Stored dataset items:
[Start of section]

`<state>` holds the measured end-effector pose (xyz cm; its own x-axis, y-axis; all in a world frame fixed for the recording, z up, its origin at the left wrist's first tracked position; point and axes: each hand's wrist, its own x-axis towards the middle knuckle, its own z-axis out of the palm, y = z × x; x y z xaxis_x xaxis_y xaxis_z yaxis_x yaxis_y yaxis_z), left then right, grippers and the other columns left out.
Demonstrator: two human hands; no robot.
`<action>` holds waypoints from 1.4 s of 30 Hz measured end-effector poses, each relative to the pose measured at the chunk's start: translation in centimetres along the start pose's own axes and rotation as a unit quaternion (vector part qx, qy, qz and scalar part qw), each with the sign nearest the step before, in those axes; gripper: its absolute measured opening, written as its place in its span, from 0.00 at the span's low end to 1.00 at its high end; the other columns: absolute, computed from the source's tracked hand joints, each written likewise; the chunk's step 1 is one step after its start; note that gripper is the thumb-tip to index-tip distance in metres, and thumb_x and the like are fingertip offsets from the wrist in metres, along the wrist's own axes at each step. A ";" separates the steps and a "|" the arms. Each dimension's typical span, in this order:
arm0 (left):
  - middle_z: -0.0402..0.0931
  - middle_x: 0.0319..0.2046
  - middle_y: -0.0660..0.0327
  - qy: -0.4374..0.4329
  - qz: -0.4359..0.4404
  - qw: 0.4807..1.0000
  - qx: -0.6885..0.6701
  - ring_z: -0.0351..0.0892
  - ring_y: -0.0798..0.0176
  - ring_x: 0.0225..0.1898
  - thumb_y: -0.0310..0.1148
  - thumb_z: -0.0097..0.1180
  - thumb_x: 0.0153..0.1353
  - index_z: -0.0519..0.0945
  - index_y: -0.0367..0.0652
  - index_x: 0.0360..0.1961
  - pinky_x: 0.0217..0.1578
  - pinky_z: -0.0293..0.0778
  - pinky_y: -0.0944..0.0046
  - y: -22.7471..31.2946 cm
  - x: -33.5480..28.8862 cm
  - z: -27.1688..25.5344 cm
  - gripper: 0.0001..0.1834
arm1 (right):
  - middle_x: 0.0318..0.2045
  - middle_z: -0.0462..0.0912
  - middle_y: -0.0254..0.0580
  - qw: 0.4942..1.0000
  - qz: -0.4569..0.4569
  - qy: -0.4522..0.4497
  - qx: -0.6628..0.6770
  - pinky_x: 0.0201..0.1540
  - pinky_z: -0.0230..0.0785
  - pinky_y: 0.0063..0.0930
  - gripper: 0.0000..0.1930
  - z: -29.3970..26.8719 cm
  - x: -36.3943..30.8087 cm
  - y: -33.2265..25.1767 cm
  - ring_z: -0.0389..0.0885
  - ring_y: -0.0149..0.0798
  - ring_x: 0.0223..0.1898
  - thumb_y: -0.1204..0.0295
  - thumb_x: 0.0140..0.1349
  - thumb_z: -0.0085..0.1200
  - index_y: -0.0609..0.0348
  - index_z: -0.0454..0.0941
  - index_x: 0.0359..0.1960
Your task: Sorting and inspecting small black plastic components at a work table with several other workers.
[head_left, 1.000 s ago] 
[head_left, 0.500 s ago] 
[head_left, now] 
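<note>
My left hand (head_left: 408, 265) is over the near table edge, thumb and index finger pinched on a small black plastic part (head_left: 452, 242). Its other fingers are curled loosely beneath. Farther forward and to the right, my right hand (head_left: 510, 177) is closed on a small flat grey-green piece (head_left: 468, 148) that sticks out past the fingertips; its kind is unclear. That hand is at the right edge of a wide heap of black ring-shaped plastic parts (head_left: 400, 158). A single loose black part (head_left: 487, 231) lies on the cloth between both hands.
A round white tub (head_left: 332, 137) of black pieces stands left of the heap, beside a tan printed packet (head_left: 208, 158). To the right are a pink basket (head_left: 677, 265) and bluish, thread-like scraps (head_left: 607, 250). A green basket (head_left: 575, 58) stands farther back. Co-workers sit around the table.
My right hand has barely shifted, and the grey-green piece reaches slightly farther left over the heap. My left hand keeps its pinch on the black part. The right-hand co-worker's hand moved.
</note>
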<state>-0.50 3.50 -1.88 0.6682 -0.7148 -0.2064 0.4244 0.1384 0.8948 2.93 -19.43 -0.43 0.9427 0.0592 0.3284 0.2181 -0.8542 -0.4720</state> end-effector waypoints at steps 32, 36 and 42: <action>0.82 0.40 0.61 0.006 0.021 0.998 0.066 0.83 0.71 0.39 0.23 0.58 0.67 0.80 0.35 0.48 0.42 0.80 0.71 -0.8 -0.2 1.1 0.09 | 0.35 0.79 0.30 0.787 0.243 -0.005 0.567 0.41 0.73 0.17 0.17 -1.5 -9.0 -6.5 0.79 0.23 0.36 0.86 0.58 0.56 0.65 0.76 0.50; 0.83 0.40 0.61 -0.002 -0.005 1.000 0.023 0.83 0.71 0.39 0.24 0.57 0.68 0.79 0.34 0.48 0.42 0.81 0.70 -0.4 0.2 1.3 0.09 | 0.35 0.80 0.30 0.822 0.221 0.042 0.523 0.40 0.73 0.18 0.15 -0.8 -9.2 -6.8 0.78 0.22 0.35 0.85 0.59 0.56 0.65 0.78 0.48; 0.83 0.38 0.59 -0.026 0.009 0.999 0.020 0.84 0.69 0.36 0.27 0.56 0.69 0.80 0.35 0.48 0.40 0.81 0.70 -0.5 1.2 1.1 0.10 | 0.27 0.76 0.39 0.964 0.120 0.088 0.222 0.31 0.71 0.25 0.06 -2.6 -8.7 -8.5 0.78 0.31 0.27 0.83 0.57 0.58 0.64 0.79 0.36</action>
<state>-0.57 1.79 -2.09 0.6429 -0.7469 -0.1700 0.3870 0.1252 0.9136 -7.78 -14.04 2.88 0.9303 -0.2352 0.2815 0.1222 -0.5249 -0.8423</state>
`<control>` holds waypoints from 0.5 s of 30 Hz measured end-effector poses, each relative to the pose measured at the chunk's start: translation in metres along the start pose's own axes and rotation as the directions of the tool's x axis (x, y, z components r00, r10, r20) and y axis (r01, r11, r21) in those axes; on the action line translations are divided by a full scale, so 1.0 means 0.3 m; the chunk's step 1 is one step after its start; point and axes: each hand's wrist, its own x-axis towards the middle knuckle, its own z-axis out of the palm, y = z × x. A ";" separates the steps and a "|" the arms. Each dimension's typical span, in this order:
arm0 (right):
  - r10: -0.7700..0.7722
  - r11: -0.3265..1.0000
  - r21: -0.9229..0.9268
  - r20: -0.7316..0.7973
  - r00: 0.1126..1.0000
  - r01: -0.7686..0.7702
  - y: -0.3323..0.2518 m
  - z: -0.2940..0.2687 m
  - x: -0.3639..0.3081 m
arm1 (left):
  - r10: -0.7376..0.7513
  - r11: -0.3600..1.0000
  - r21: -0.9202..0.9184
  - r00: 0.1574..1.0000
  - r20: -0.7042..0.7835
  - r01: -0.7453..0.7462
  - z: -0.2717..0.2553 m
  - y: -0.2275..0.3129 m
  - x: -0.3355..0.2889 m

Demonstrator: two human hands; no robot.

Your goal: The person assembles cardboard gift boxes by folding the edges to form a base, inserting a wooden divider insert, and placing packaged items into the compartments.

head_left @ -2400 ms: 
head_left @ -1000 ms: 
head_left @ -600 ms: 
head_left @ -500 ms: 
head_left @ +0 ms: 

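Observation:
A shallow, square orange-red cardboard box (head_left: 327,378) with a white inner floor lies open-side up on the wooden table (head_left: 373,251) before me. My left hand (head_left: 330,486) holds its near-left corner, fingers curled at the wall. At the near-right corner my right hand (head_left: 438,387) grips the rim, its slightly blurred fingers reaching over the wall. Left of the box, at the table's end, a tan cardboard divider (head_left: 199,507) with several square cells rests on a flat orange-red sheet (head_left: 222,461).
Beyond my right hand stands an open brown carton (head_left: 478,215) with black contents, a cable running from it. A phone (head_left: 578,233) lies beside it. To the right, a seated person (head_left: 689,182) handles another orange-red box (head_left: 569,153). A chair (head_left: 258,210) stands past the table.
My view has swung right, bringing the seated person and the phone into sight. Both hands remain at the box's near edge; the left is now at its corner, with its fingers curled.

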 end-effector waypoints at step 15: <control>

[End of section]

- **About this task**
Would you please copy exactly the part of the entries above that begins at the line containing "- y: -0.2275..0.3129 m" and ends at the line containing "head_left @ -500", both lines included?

- **Exercise answer**
  - y: -0.2275..0.3129 m
  - x: -0.3355..0.2889 m

Demonstrator: two human hands; no robot.

Your goal: The person assembles cardboard gift boxes by folding the edges to form a base, inserting a wooden divider insert, and placing packaged items into the compartments.

head_left @ -2400 ms: 
head_left @ -1000 ms: 
head_left @ -600 ms: 
head_left @ -500 ms: 

The given output is complete.